Die CPU ist nicht auf Volllast und Einstellungen sind fast auf max bis auf msaa usw. Bekomme ca 60fps rein.
Habe mit MSI und ohne gestartet aber macht keinen Unterschied.

Bei anderen Spielen hab ich 100% GPU Auslastung nur bei FH3/4 nicht

Hat sonst noch jemand solch ein Problem? Liegt es vllt an der Optimierung.

Spiel läuft soweit flüssig nur versteh ich die niedrige GPU Auslastung nicht.

Danke!


----------



## Birdy84 (24. Oktober 2018)

FPS Limiter ausgeschaltet?


----------



## SuddenDeathStgt (24. Oktober 2018)

HILFE...meine GPU wird nicht voll ausgelastet....
Das muss kein schlechtes Zeichen sein, besonders, wenn dir die Frames gut ausreichen. Du hättest dann noch mehr Reserven um bspw. die BQ noch weiter zu erhöhen oder deine 1070er ist noch genügsamer & noch einen Tacken kühler.^^


> Bekomme ca 60fps rein.


Ich vermute aber auch mal, dass bei dir ein Limiter per Optionen oder ggf. VSync aktiv ist & damit werden die Frames "gedeckelt" bzw. übersteigen nicht die max. Hertzfrequenz von deinem Moni oder Glotze.


----------



## L0calHorst (24. Oktober 2018)

Ich bekomme meine 1070 in 1080p auch nicht ausgelastet.
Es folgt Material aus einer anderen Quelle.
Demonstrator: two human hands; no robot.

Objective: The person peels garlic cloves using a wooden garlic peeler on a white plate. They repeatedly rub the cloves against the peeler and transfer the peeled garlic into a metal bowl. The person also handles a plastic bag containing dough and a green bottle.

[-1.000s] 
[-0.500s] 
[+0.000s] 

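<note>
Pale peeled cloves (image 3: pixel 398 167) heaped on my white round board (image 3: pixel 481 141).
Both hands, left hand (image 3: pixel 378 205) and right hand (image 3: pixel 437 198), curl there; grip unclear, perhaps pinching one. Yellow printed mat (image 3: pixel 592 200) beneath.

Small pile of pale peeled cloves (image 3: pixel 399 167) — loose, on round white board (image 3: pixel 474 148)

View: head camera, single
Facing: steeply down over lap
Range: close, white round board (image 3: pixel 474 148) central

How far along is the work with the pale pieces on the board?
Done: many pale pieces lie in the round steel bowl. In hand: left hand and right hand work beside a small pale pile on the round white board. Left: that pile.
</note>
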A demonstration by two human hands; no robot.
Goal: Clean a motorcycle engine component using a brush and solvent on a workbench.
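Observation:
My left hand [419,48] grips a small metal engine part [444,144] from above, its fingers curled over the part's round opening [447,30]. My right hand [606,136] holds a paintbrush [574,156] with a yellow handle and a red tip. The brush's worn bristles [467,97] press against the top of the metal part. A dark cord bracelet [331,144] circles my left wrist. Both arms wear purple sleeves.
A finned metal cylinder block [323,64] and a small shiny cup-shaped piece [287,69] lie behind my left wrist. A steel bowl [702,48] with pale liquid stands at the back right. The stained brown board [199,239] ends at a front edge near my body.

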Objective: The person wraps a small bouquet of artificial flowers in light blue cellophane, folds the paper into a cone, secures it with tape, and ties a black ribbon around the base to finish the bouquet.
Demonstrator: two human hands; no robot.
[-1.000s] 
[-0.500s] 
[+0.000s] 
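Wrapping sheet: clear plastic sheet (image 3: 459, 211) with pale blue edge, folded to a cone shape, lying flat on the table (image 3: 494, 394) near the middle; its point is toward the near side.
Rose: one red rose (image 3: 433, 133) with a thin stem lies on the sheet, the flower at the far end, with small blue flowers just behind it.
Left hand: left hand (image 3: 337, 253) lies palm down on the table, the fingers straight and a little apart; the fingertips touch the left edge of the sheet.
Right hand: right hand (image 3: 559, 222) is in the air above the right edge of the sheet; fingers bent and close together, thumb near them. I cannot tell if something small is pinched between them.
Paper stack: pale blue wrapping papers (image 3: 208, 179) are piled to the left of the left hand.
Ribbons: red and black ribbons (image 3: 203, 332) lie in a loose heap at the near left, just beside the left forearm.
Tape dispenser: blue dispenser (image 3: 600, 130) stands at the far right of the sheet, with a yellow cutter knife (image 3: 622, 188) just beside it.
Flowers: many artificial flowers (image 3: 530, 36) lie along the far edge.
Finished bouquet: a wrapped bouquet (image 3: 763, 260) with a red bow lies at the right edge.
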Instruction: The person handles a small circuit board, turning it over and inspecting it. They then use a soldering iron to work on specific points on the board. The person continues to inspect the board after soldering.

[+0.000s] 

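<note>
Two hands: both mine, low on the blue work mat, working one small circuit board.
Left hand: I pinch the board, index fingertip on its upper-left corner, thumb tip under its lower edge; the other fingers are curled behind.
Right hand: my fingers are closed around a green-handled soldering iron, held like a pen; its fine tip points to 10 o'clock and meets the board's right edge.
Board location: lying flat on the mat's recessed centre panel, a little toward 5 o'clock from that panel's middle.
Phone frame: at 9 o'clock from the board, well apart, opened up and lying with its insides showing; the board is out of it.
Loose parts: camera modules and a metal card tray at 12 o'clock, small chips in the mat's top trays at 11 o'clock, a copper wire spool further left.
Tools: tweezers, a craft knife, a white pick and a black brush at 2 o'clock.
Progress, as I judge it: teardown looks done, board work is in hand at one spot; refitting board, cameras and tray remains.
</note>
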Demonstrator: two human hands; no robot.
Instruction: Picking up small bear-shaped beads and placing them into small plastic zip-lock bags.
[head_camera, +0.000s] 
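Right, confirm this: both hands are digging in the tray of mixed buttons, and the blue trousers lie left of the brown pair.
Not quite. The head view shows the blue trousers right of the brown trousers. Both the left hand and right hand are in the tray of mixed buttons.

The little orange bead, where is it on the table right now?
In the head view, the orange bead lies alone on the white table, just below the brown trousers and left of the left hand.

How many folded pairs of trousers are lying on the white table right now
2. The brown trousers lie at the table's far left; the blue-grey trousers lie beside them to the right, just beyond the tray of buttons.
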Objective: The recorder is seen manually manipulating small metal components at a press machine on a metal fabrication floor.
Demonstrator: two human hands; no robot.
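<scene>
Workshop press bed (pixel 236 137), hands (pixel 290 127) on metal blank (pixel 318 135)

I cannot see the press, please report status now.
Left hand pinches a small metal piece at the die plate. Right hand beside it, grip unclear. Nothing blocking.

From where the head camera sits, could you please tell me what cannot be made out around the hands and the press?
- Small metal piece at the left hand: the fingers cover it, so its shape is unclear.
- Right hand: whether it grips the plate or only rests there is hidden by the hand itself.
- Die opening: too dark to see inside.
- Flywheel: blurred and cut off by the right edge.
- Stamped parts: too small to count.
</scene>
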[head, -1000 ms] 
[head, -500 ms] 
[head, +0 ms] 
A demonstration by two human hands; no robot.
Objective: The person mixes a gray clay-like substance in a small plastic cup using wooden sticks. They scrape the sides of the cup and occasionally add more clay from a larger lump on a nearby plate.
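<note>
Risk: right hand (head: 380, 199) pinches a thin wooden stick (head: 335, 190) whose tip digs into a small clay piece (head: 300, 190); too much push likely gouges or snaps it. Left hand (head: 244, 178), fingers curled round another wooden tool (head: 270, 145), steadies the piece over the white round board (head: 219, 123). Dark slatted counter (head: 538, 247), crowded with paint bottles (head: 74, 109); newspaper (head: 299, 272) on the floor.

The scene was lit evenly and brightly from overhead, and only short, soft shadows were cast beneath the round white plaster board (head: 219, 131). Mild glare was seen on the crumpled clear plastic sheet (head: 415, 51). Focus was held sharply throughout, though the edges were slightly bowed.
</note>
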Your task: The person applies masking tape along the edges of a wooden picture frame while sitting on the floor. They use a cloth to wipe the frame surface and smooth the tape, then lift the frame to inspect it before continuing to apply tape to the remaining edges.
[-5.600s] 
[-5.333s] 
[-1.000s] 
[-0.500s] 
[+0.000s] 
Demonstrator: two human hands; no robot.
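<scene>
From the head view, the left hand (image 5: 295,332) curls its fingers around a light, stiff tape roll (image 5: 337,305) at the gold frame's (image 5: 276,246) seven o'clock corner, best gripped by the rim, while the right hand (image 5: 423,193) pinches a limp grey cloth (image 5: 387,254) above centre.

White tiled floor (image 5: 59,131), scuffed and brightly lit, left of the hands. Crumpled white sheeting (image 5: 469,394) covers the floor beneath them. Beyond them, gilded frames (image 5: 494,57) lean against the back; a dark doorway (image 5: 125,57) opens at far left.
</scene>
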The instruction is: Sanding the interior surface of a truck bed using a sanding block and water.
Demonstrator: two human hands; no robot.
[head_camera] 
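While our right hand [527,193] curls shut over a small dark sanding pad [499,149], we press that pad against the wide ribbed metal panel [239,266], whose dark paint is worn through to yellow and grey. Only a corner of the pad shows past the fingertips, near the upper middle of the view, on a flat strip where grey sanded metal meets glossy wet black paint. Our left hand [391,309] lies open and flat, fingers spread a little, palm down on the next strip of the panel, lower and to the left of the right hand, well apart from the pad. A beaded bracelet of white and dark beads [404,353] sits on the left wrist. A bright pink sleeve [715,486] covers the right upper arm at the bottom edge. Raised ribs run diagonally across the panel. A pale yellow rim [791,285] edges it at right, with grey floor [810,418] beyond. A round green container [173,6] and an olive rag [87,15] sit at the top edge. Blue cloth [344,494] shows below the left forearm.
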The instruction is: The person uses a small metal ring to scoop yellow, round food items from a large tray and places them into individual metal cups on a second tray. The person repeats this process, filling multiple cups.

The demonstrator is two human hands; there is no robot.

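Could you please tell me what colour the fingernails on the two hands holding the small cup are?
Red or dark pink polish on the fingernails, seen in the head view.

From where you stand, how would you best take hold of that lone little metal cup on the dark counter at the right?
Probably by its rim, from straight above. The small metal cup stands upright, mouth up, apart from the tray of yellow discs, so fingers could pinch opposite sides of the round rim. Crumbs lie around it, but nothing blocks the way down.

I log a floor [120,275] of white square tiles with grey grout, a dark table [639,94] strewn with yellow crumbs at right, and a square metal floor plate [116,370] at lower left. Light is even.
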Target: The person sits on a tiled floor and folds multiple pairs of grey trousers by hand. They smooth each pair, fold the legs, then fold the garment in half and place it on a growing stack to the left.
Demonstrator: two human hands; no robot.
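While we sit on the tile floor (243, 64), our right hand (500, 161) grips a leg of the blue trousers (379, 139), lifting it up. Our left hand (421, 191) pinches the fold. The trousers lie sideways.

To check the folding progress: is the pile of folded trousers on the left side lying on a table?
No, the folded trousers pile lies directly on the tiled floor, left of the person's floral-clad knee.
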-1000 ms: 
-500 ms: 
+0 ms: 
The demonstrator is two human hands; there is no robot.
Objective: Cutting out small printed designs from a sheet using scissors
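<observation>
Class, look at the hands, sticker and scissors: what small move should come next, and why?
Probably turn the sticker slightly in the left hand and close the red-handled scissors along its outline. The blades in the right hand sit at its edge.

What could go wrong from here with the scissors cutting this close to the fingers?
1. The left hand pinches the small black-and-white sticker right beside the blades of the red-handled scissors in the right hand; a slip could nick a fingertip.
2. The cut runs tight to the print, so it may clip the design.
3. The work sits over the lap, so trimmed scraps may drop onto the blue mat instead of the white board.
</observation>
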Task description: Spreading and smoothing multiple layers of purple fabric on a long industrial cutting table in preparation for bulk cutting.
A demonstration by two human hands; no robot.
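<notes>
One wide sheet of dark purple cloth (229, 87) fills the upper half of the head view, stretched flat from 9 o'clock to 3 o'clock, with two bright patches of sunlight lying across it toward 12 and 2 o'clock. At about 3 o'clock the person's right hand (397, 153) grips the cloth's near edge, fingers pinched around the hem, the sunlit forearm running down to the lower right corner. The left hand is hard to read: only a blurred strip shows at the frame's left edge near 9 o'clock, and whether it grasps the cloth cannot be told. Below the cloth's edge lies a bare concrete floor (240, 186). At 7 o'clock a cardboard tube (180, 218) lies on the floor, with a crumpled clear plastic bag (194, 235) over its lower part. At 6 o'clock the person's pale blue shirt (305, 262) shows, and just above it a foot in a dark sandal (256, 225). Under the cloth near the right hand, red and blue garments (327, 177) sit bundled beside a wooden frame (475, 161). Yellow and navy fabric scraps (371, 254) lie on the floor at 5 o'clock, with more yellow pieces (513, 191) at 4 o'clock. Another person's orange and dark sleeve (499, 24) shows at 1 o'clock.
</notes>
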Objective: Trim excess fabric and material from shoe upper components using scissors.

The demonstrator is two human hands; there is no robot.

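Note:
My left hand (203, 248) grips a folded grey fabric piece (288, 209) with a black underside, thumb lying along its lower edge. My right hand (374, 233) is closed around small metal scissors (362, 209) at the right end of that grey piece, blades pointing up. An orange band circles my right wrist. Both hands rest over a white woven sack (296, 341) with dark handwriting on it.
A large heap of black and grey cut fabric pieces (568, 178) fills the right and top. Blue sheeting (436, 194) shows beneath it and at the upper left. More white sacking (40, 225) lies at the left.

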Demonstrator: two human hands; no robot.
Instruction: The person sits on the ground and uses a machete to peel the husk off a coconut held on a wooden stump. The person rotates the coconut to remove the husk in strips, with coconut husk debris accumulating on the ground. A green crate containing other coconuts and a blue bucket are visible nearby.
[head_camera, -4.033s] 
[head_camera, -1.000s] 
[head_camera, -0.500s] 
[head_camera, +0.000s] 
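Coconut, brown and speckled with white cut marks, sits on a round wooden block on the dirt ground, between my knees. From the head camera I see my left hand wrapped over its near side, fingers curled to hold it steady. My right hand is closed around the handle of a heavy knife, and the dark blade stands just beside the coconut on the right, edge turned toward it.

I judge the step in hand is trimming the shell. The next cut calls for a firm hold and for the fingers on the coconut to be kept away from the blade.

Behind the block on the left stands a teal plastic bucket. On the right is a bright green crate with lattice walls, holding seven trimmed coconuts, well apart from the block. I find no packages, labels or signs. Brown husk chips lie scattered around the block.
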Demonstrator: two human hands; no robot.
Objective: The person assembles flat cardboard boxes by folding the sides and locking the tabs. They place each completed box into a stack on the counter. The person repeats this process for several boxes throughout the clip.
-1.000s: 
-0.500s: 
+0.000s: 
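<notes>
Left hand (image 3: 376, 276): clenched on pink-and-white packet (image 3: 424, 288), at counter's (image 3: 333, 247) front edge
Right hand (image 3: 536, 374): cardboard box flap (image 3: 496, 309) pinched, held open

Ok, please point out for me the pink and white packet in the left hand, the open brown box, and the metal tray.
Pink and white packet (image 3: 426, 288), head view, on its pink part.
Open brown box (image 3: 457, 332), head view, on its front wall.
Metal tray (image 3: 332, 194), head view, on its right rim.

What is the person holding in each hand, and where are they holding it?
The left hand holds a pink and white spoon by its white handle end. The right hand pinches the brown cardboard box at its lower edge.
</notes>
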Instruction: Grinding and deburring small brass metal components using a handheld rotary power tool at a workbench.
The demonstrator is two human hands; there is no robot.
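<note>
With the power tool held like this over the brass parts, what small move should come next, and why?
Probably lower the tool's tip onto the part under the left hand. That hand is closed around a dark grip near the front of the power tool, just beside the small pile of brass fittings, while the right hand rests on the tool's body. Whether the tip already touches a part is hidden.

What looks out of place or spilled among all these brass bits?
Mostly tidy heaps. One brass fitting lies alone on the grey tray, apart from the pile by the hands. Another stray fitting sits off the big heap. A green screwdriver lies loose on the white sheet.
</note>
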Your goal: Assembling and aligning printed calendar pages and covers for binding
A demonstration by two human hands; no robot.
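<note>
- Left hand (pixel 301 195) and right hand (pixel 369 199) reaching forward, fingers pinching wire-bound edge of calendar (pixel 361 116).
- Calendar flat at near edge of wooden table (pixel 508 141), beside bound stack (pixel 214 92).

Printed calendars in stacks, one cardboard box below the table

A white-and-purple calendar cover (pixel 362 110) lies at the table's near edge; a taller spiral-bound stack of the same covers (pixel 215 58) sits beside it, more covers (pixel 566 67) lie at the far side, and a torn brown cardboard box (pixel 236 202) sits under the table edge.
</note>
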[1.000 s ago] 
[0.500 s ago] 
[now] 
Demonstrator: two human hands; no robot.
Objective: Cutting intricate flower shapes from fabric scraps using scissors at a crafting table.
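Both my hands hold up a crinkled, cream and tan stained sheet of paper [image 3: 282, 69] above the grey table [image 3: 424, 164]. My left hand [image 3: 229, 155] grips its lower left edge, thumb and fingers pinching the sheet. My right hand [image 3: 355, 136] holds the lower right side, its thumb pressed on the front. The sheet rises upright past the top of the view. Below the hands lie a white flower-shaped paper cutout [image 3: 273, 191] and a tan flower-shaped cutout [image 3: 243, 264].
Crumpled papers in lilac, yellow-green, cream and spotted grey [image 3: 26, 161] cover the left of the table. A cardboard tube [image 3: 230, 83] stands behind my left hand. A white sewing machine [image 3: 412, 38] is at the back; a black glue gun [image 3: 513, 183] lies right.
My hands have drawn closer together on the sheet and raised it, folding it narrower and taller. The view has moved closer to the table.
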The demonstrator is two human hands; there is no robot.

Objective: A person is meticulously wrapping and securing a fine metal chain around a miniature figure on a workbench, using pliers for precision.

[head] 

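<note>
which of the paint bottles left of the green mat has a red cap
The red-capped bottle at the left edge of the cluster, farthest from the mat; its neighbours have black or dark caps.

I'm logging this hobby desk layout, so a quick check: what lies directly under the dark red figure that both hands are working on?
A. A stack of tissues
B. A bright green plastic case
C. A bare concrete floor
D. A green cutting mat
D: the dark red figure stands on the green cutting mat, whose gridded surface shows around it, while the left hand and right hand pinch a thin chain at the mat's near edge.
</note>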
Probier mal DSR. Da wird es bei mir erst jenseits von 2880*X und VSync 60 FPS für die Graka eng.


----------



## SuddenDeathStgt (24. Oktober 2018)

Ja, die Engine ist wohl auch noch sehr genügsam & für DS/DSR hast Du da auch noch gut Puffer.

4K bzw. UHD



			Dieser Inhalt steht nur eingeloggten Mitgliedern zur Verfügung.


----------



## Blackvoodoo (24. Oktober 2018)

Stell die Grafik höher, Auflösungskalierung hoch, schon wird deine GPU ausgelastet.


----------



## LordEisenbein (24. Oktober 2018)

Also FPS Limiter ist ausgeschalten.. meine fps sind trotzdem bei max 60fps gelegentlich sie um 2-3 fps.. und gpu auslastung schwankt meistens iwo zwischen 50-70% habe auch verschiedene treiber probiert einmal den 399.24 und den aktuellen aber macht keinen unterschied


ALSO ich habe DSR eingeschalten auf 1440p eingestellt und siehe da die graka auslastung is bei 99% und die FPS sind nach oben.. das hätte ich nun gar nicht erwartet.. also hat wohl meine cpu die frames gebremst? wie auch immer nun passt es ..

DANKE meine lieben!


----------



## Birdy84 (26. Oktober 2018)

LordEisenbein schrieb:


> also hat wohl meine cpu die frames gebremst?


Nein, das wäre ja unlogisch in diesem Fall. Wenn es der Limiter nicht war, kann es nur Vsync sein.


----------



## LordEisenbein (26. Oktober 2018)

wüsste nicht worran es dann liegen könnte..seitdem ich die auflösung auf 1440p habe gehen die frames au über die 60


----------